Но я не просыпался с того момента, как, уснув на сырой земле, видел себя героем нового разрывающего сознание сна…
…Я еду на новеньком мотоцикле, ветер звенит в ушах. Теплый июльский день и никого вокруг…Но руль не слушается меня. Мелькают стволы деревьев, сливаясь со столбами в одну странную решетку улицы…А я несусь навстречу людям, глядя на их ничего не замечающие лица. Я спрыгиваю, бьюсь об асфальт, качусь, наверное, километр по запыленной улице, разбивая кожу…А мотоцикл крутится, словно юла, двигаясь по направлению к маленькому ребенку….
Снова это безумие…Я опять просыпаюсь в холодном поту и кричу. Крика моего не слышно. Кричит душа. Ноет сердце.
Ночь кажется бесконечной. Страдание кажется нескончаемым.
Первый раз я решил написать родителям...
Белый лист, лежащий передо мной на низеньком столе в коридоре, не давал ни малейшей подсказки о первом слове приветствия с мамой и папой. Они писали мне несколько раз…Я отвечал короткими предложениями о своем здоровье, об учебе. Я считал, что не стоит тревожить их мимолетными проблемами и детскими заботами: их любовь была слишком дорога мне, чтобы вовлекать их в каждый мой неловкий шаг… Не каждый сын решится поведать о своих мучениях собственным родителям...
Виталика положили в медицинском кабинете на первом этаже. Он перестал брыкаться, вырываться из рук. Он спал сном младенца.
А мы не могли спать.
Комнаты наши закрыли, пока не закончится чертово следствие. Мы нарушили правило, серьезное правило – сбежали ночью, чтобы найти пропавшего друга. Военный комиссар прибудет с минуты на минуту.
Не убить бы его при первом же вопросе.
Кирилл уснул на ступеньках у главного входа. Охранник напоил нас горячим чаем и уступил заболевшему Прохору свою койку. Антон метался по коридорным углам, словно лев в поисках добычи: выплеснуть бы все то, чего натерпелись мы за эти часы.
Запечатанное письмо я положил на край стола и, заведя руки за спину, сидя на удобном стуле, заснул.
Лишь бы не сон.
Не помню, как оказался в собственной комнате. Видимо, нас все же отпустили: мы провели полночи в глухом лесу. Так дайте же теперь выспаться.
Утро наступило невероятно солнечное. Как будто и не было вчерашнего кошмара. Как будто мне снились друг за другом страшные сны, лишь подкрепляя мое сознание щепотками ужаса. А сейчас я поднимусь и пойду на привычные занятия, схватив под мышку привычные книжки, ручки и тетрадки. Разбужу сонного соседа, расскажу ему, как прекрасно это утро!
Но еще закрытыми глазами я почувствовал этот холодок одиночества: от застеленной койки Виталика дул мороз.

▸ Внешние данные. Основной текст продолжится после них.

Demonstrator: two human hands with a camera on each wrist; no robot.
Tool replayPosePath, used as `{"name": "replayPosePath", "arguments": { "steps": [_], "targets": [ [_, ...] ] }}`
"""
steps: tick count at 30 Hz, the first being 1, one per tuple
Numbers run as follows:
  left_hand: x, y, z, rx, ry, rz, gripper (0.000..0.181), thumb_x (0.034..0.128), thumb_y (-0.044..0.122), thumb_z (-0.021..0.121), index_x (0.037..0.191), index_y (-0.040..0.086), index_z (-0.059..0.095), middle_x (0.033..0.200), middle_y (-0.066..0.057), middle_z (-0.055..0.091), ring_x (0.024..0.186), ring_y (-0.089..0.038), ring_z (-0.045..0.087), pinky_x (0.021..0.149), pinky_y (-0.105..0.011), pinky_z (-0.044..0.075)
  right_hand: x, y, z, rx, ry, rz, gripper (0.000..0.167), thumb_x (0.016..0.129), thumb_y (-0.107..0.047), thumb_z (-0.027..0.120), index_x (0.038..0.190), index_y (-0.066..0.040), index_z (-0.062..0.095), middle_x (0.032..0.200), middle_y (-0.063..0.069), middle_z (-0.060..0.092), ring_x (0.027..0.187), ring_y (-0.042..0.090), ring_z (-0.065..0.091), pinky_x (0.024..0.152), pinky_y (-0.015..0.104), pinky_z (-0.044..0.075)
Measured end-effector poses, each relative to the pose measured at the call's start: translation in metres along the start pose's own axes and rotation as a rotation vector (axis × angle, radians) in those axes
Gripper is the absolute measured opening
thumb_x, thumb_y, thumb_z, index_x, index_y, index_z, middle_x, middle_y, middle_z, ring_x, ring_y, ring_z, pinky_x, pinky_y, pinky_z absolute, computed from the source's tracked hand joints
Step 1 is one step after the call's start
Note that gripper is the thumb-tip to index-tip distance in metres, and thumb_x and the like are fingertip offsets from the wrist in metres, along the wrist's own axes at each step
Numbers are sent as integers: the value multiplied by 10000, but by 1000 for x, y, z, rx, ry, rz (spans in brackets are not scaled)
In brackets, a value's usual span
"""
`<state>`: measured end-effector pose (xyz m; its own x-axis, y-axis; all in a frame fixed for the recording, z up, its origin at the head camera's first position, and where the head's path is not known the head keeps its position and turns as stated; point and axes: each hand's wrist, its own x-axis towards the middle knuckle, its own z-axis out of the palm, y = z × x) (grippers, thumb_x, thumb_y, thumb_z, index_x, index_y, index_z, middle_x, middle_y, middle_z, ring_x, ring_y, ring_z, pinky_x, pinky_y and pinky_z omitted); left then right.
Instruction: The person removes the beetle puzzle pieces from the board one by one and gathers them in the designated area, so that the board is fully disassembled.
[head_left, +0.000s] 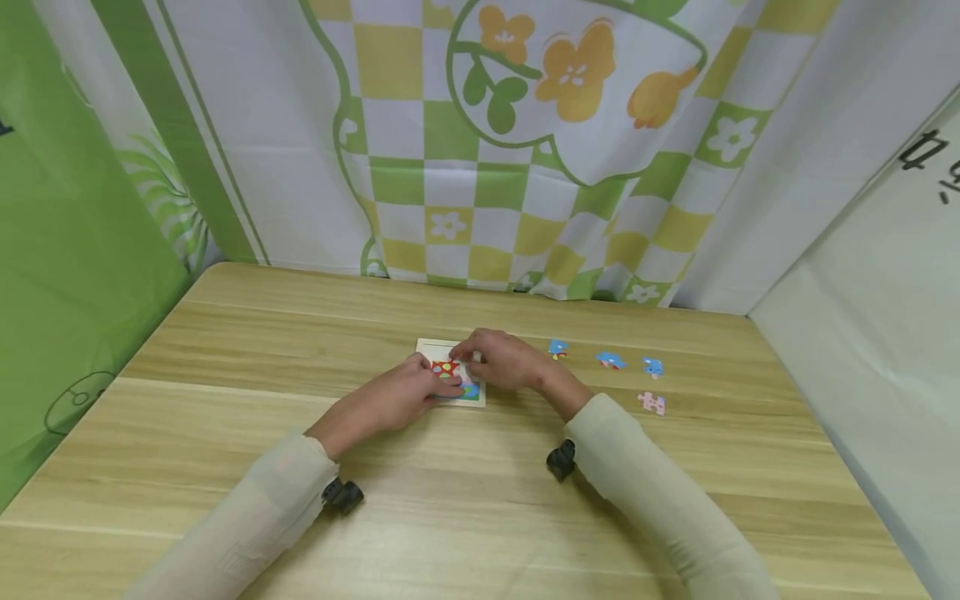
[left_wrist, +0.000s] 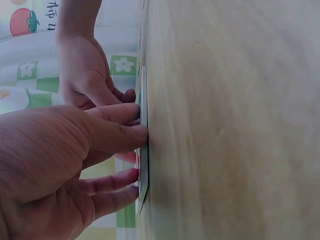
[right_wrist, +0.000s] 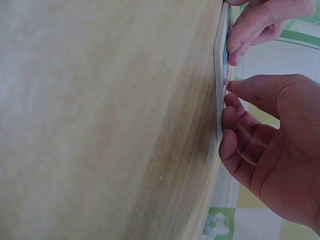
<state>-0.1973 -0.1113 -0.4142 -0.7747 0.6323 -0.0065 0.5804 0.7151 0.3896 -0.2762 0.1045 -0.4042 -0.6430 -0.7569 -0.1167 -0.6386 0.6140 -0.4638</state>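
A small square puzzle board [head_left: 472, 403] with a pale rim lies flat on the table, showing a red patch with coloured dots and a blue-green strip. My left hand [head_left: 400, 395] rests on its left and front part; in the left wrist view the thumb [left_wrist: 136, 132] lies at the board's edge and the other fingertips touch its face. From the far right side, my right hand [head_left: 504, 360] reaches over the board, thumb and bent fingers at its surface. In the right wrist view no piece shows clearly between the right thumb and fingers [right_wrist: 231, 118]. The hands hide much of the picture.
To the right lie loose jigsaw pieces: a blue one [head_left: 557, 348], a blue and red one [head_left: 611, 360], another blue one [head_left: 653, 367] and a pink one [head_left: 652, 403]. The wooden table [head_left: 465, 517] ends at a checked curtain [head_left: 495, 183] behind.
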Motion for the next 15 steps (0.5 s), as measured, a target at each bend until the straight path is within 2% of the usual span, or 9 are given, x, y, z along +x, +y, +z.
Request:
{"name": "replayPosePath", "arguments": {
  "steps": [5,15],
  "targets": [
    [1,0,2,6,14,7,359,993,28,680,1317,169,740,1414,-6,642,1111,-318,540,981,-436,492,1,1,0,-3,-8,2,338,1051,-119,579,1371,-83,681,1251,73,659,1088,186,592,948,392,503],
    [2,0,2,29,27,36,353,983,24,693,1307,154,745,1407,-17,650,1124,-333,563,995,-447,490,2,2,0,18,-3,-18,332,1042,-130,590,1354,-81,692,1238,73,666,1072,185,595,945,392,504]
  ]
}}
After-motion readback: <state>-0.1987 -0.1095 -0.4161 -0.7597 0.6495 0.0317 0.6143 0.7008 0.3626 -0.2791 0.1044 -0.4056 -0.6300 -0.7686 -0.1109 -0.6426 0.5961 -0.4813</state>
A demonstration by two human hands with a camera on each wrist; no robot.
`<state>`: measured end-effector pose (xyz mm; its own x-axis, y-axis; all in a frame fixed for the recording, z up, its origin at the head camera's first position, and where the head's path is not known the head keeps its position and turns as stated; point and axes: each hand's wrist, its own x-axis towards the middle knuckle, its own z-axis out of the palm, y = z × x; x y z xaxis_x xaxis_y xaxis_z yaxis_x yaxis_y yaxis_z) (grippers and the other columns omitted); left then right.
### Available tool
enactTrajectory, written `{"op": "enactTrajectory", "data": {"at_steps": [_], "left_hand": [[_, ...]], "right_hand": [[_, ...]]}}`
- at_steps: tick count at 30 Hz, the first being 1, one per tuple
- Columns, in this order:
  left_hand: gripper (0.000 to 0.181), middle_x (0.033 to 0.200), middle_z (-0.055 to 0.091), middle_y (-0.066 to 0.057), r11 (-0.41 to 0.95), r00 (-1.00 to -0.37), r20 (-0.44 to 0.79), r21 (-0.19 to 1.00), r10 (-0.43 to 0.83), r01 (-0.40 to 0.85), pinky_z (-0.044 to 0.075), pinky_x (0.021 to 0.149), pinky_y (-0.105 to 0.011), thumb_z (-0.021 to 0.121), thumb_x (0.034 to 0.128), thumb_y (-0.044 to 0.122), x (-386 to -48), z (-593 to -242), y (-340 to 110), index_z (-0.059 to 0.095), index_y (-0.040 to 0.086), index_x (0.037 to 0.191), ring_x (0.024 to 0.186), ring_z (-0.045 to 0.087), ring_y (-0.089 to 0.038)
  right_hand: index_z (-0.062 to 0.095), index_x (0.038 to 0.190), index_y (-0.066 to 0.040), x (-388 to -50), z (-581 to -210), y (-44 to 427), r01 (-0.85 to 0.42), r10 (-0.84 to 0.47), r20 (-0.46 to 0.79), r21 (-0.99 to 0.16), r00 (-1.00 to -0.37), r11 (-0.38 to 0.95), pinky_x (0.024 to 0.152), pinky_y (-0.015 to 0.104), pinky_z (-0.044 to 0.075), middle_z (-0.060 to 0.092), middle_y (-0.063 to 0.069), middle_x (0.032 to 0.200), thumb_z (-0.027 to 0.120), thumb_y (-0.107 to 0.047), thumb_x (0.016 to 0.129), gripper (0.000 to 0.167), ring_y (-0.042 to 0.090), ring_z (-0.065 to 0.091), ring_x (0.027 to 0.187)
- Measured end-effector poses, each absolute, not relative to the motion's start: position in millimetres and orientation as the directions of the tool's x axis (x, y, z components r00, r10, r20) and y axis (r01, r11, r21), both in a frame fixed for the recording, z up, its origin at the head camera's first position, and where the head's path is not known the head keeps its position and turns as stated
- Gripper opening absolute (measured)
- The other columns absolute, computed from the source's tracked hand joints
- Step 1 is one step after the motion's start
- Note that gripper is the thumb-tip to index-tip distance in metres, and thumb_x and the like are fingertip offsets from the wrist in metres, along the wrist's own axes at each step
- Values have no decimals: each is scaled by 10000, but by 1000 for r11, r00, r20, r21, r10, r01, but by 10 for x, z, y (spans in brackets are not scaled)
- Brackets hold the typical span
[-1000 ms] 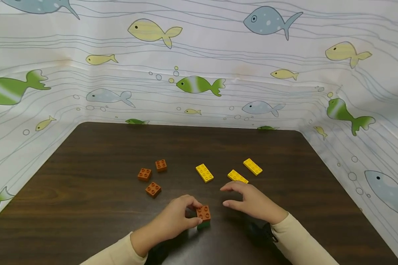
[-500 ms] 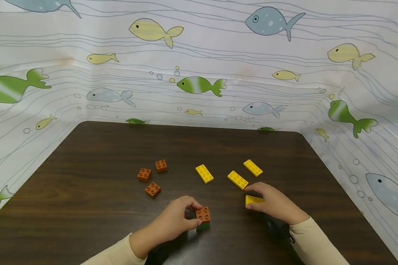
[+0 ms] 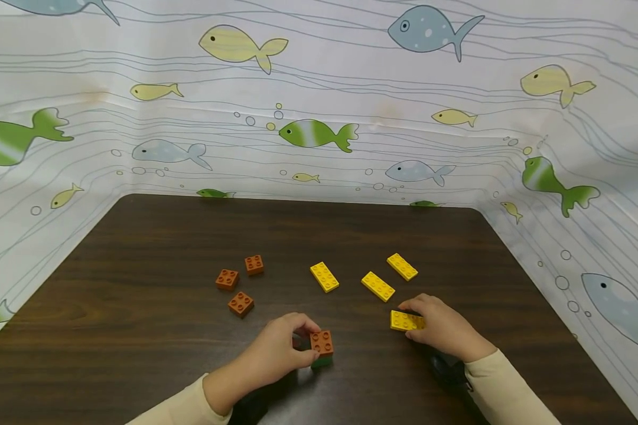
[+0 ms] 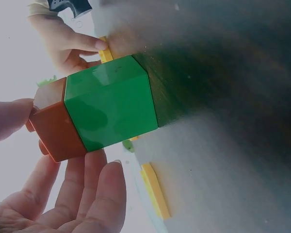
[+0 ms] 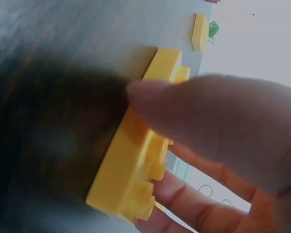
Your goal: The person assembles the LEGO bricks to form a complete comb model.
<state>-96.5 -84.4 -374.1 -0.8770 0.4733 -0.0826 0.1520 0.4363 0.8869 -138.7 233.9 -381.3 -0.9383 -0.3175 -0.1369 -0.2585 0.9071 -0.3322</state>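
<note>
Left hand [image 3: 279, 349] gripping orange block [image 3: 322, 341] stacked on green block [image 4: 111, 107], right hand [image 3: 442, 328] apparently pinching yellow brick [image 3: 402, 320], dark counter [image 3: 138, 342] beneath.

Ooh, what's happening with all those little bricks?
A person has both hands on bricks at a dark table. The left hand holds a small stack: an orange-brown brick sitting on top of a green block. The right hand pinches a yellow brick, which is apart from that stack. Three more yellow bricks and three loose orange-brown bricks lie farther back on the table, with no hand touching them.
</note>
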Motion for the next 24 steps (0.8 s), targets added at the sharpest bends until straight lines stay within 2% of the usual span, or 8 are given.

Я с головою ушел в черное одеяло.
Единственный наш выходной выпал на сегодняшний день. Я бы мог пролежать все двадцать четыре часа в удобной постели или придаться своей лени, просто читая книги или смотря в окно.
Окно, от одного взгляда на которое мне теперь становилось дурно.
Я с трудом поднялся в половине третьего.
Ноги дрожали, гудели невероятной усталостью. Казалось, что я пробежал марафон и вернулся последним: рядом не было никого. Ты один в этой комнате. Медленно одеваясь, думал о том, где же сейчас Виталик. Туманно вспоминалась кровать в медицинском кабинете, на которую мы положили измученного друга. Нужно навестить его сейчас же.
Мелькнула в голове осторожная мысль. Разум отверг ее. Но неподкупное сердце дает свой последний ответ.
Я подошел к кровати Виталика и достал из-под нее стопку толстых листов.
Я первый раз держал в руках настоящую, «живую» картину.
Они дышали свежестью. Богатые краски переливались у меня в сознании. Акварель, казалось, сейчас потечет жилками по моим рукам.
Он рисовал море. Виталик очень любил синий цвет. Его вещи были синими, синей была сумка. Даже кисточки, старые-старые, тоже синего цвета. Волны на этом тоненьком холсте, перескакивая друг друга, сейчас выплеснуться из уголка и зальют водою нашу опустевшую комнату.
В этой комнате на третьем этаже были два одаренных человека. Один не хотел признавать своего таланта. А другой прятал его за спинку кровати.
Грязный, в разорванной кофте и с земляными пятнами на развалившихся коленях я побрел по нашему узенькому коридору, улавливая на себе каждый недоверчивый взор в свою сторону. Ко мне не подходили, не предлагали помочь. Я шел, подтягивая онемевшую стопу за собой.